In 2011, she travelled to Paris in order to start an international career in modeling. Her breakthrough came in March 2012, when she walked for Givenchy as an exclusive.

==Career==
In 2014, she walked the Victoria's Secret Fashion Show.

She has advertised Bergdorf Goodman, Carolina Herrera, Gap, Hugo Boss, Michael Kors, Nordstrom, Opening Ceremony and Prabal Gurung.
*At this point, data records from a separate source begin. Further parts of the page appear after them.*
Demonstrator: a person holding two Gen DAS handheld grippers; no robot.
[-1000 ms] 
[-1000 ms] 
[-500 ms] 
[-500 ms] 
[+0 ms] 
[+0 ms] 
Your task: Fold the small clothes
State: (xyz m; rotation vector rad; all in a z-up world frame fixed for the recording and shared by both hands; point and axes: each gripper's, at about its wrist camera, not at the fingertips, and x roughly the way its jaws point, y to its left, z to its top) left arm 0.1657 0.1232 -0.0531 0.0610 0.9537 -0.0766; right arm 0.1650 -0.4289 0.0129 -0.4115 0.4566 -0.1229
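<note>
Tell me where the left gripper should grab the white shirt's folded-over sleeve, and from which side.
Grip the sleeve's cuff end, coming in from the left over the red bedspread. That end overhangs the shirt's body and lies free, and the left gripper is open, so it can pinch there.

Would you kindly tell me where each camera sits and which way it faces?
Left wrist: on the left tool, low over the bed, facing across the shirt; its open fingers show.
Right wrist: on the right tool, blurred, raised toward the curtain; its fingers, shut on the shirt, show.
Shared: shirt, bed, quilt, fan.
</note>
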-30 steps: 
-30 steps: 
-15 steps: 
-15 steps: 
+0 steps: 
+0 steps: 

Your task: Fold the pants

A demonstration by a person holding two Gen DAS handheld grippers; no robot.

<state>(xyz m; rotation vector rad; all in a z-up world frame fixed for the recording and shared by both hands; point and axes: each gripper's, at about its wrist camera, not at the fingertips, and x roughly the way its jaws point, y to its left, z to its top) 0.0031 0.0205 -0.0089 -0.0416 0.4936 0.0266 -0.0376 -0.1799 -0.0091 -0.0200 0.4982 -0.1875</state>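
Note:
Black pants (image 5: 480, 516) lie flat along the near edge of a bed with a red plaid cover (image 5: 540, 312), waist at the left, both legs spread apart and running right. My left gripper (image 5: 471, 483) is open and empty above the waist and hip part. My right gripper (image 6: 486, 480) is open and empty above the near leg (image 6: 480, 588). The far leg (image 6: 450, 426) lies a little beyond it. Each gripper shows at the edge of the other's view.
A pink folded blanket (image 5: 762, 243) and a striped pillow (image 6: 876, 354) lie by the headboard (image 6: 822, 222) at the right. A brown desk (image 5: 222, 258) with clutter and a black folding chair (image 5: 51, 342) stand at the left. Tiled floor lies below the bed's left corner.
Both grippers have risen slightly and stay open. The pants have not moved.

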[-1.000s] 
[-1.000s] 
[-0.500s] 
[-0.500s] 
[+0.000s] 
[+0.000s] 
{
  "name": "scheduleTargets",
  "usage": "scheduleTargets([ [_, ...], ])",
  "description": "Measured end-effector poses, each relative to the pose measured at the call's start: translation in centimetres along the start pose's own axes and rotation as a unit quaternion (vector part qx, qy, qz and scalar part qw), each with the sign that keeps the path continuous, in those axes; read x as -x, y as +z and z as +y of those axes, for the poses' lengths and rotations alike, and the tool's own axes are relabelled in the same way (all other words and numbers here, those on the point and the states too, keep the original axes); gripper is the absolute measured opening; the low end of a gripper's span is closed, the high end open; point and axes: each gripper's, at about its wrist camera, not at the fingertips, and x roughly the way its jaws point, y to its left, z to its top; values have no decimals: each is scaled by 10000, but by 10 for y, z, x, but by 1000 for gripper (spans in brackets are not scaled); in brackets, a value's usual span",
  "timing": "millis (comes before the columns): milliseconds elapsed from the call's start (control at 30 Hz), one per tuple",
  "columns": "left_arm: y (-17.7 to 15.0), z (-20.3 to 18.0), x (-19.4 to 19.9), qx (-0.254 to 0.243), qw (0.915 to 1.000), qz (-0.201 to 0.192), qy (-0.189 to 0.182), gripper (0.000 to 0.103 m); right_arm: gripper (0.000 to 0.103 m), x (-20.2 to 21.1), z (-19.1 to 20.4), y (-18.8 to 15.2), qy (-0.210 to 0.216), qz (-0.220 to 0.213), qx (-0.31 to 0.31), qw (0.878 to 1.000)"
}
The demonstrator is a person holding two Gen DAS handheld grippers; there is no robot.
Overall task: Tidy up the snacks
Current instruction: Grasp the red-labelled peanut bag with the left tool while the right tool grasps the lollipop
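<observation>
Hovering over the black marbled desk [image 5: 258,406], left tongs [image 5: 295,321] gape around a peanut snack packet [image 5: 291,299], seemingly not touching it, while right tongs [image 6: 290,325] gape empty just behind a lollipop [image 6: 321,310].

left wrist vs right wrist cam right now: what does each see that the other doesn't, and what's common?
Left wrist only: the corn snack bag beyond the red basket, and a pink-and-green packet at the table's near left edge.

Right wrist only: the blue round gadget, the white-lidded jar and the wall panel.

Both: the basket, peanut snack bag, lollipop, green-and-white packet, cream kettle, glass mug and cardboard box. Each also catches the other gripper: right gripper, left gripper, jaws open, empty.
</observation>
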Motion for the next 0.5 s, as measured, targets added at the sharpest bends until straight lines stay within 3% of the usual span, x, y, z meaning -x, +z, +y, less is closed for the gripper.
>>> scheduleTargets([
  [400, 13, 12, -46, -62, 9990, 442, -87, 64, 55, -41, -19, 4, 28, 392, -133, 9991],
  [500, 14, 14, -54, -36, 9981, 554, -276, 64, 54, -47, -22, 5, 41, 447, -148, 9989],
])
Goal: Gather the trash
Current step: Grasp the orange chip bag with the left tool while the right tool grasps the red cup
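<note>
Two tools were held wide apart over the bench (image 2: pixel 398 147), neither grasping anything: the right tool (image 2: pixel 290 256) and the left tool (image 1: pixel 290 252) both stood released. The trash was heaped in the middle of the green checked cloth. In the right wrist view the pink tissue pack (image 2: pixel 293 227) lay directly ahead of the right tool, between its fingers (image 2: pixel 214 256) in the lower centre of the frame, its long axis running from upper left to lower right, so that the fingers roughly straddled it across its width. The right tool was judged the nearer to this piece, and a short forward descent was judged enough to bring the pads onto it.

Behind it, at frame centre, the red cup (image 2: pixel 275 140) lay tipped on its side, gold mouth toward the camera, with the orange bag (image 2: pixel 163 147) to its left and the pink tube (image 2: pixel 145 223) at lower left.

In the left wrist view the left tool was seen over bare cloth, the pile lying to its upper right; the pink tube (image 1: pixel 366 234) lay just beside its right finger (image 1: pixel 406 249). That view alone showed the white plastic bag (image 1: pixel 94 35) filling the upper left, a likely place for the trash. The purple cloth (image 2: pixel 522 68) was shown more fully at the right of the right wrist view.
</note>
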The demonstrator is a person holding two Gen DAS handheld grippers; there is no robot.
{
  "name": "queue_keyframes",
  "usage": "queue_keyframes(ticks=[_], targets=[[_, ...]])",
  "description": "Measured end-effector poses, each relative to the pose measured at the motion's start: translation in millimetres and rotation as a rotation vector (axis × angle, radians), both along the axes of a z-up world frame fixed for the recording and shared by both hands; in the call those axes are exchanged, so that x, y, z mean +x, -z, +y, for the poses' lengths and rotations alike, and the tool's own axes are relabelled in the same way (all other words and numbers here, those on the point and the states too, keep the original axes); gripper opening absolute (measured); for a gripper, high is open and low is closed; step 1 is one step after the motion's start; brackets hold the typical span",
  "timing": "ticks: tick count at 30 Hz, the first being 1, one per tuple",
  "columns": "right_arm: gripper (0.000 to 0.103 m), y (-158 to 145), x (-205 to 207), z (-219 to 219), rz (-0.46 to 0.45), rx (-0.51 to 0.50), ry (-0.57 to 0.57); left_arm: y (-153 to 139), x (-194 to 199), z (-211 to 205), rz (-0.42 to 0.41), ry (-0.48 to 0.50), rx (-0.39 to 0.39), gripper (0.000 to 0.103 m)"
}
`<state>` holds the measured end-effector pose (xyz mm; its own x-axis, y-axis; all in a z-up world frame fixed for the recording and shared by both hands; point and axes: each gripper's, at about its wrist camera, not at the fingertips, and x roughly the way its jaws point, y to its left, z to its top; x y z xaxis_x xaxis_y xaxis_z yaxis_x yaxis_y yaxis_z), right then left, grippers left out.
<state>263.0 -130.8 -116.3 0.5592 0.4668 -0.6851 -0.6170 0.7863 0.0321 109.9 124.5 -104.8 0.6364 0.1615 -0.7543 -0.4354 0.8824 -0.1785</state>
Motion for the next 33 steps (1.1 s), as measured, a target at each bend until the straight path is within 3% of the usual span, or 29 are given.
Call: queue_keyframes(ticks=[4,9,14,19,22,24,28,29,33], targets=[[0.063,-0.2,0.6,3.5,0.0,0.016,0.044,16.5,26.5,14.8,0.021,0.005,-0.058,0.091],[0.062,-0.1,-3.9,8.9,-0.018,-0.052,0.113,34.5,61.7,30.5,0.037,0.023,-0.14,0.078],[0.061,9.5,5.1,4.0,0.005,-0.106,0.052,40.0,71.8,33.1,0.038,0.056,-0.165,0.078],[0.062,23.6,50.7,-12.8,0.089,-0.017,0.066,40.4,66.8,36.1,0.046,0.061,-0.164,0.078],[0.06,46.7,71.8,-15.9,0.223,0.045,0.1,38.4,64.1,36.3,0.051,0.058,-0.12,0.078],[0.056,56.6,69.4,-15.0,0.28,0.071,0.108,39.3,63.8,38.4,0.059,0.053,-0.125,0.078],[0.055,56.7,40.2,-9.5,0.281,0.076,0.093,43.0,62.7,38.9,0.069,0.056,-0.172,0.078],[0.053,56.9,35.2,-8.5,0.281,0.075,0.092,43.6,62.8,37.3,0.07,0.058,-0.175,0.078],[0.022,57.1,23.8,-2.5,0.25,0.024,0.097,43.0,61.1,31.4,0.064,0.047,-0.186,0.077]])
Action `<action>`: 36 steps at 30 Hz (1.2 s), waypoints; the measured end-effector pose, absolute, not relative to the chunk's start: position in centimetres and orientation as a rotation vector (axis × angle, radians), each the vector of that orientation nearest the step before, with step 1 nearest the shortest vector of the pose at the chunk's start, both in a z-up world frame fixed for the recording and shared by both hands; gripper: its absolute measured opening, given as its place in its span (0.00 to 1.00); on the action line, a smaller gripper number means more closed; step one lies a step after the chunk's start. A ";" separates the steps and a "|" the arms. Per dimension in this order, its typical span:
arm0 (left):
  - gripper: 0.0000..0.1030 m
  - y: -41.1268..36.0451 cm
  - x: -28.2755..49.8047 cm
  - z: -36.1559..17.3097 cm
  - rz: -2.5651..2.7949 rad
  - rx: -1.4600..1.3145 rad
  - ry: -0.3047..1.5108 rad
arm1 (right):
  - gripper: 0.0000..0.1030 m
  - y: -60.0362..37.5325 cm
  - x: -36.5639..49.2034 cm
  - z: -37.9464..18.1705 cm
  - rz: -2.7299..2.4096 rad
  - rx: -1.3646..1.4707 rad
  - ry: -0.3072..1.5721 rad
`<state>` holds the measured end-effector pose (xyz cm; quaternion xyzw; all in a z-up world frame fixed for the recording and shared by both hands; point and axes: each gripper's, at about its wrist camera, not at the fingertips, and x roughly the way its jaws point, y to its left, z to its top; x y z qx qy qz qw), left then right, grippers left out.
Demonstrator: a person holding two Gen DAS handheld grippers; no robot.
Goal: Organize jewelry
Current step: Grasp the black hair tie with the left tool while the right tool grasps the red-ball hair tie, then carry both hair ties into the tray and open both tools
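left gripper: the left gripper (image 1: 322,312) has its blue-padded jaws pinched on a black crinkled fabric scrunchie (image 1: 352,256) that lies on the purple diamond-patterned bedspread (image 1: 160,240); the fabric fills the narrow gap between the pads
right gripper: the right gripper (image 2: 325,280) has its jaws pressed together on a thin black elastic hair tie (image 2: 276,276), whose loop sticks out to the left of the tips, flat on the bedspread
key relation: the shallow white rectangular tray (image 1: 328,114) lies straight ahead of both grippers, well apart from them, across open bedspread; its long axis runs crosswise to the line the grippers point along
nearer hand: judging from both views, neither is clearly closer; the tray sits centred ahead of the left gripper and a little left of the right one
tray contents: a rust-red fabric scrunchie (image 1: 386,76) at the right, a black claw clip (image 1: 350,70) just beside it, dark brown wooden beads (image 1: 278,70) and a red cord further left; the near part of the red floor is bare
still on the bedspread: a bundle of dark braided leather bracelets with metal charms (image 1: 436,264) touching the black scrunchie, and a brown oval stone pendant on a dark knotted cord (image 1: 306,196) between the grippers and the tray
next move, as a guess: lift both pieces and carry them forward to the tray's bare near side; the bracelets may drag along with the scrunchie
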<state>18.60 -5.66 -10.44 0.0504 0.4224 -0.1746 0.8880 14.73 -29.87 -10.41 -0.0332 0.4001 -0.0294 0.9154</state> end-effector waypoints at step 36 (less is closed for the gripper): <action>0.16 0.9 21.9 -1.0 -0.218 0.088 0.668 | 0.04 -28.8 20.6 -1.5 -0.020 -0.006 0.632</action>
Throughout her career, she walked more than 200 runways including 3.1 Phillip Lim, Alberta Ferretti, Alexander Wang, Alexandre Vauthier, Altuzarra, Balenciaga, Balmain, BCBG Max Azria, Bottega Veneta, Céline, Chanel, Christopher Kane, Diane von Fürstenberg, Diesel Black Gold, Dior, DKNY, Dries van Noten, Dsquared2, EDUN, Emilio Pucci, Erdem, Ermanno Scervino, Fendi, Francesco Scognamiglio, Gareth Pugh, Giles, Giorgio Armani, Givenchy, H&M, Helmut Lang, Hervé Léger, Hugo Boss, Hussein Chalayan, Isabel Marant, Jill Stuart, Jonathan Saunders, Kenneth Cole, Kenzo, L'Wren Scott, Lacoste, Lanvin, Loewe, Louis Vuitton, Maison Martin Margiela, Marc Jacobs, Mary Katrantzou, Matthew Williamson, Max Mara, Michael Kors, Miu Miu, Moschino, Narciso Rodriguez, Nina Ricci, Oscar de la Renta, Paco Rabanne, Paul & Joe, Peter Som, Philip Treacy, Philipp Plein, Prabal Gurung, Prada, Proenza Schouler, Reed Krakoff, Richard Chai, Richard Nicoll, Roberto Cavalli, Salvatore Ferragamo, Tommy Hilfiger, Topshop, Valentino, Vera Wang, Victoria's Secret, Viktor & Rolf, Y-3, Yigal Azrouël, Yves Saint Laurent, Zac Posen.

She was featured on the cover of The Edit and Elle (Canada), and appeared in editorials for Bon, CR Fashion Book, Dressed to Kill, Elle, Garage, Glamour, i-D, Interview, Lurve, Numéro, Pop, Portrait, Vogue (Germany, Italia, US) and W.